O Brasil recebeu o primeiro lote de insulina produzida por meio de uma parceria entre instituições públicas e privadas, marcando o retorno da fabricação nacional do medicamento após mais de 20 anos. A insulina, essencial para o tratamento de diabetes, volta a ser produzida localmente graças à transferência de tecnologia da farmacêutica indiana Wockhardt para a Fundação Ezequiel Dias (Funed) e a empresa brasileira Biomm.

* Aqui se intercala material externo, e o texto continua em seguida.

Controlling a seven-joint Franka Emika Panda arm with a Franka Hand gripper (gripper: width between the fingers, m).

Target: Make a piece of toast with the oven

Produção nacional de insulina é retomada após duas décadas
Na última sexta-feira (11), o Ministério da Saúde oficializou a entrega de 207.385 unidades de insulina à rede pública de saúde. Deste total, 67.317 frascos são da insulina do tipo regular e 140.068 da insulina NPH. A cerimônia aconteceu na unidade da Biomm, em Nova Lima (MG), com a presença do ministro da Saúde, Alexandre Padilha.
Durante o evento, o ministro destacou que a retomada da produção nacional representa um avanço significativo para o Sistema Único de Saúde (SUS), que voltará a ser abastecido com insulina produzida integralmente no Brasil. A iniciativa é resultado do programa Parcerias para o Desenvolvimento Produtivo (PDP), vinculado à Estratégia Nacional para o Desenvolvimento do Complexo Econômico-Industrial da Saúde.
Insulina: foco em segurança, soberania e estabilidade
A nova produção de insulina no Brasil é vista como uma medida estratégica para garantir autonomia em um dos tratamentos mais comuns do país. Estima-se que cerca de 10% da população brasileira tenha diabetes, sendo que uma parcela significativa depende da insulina diariamente.
Com a nacionalização do processo, o Brasil reduzirá sua dependência de fornecedores internacionais, um fator que se mostrou crítico durante a pandemia de COVID-19. O ministro Padilha ressaltou que a transferência tecnológica assegura a continuidade da oferta do medicamento, mesmo diante de crises globais.
Como funcionam as Parcerias para o Desenvolvimento Produtivo
As PDPs foram criadas para fortalecer a capacidade de produção nacional de medicamentos e insumos estratégicos. No caso da insulina, a transferência de tecnologia será feita de forma gradual, incluindo processos como embalagem, controle de qualidade, produção do insumo farmacêutico ativo (IFA) e do produto final.
Ao final do processo, tanto a Funed quanto a Biomm estarão capacitadas para produzir insulina de forma autônoma, abastecendo o SUS com recursos nacionais. A previsão do governo é de que 50% da demanda do SUS por insulina NPH e regular seja atendida por essa produção.
Investimentos e metas da nova fase
O investimento inicial para aquisição da tecnologia é de R$ 142 milhões. Até 2026, o Ministério da Saúde prevê a entrega de 8,01 milhões de unidades de insulina, entre frascos e canetas, à rede pública de saúde. Estima-se que cerca de 350 mil pessoas com diabetes serão diretamente beneficiadas pela produção nacional.
Além da segurança no abastecimento, a nacionalização contribui para o fortalecimento da indústria farmacêutica brasileira, geração de empregos e desenvolvimento de tecnologias dentro do país.
Tratamento do diabetes no SUS
O Sistema Único de Saúde oferece atendimento completo às pessoas com diabetes, incluindo diagnóstico, acompanhamento e tratamento conforme a necessidade clínica. O atendimento começa na Atenção Primária à Saúde, com equipes multiprofissionais responsáveis pelo acompanhamento regular dos pacientes.
Atualmente, o SUS disponibiliza quatro tipos de insulina: NPH, regular, além das análogas de ação rápida e prolongada. Também são fornecidos medicamentos orais e injetáveis para o tratamento do diabetes mellitus, compondo uma rede de cuidados abrangente e contínua.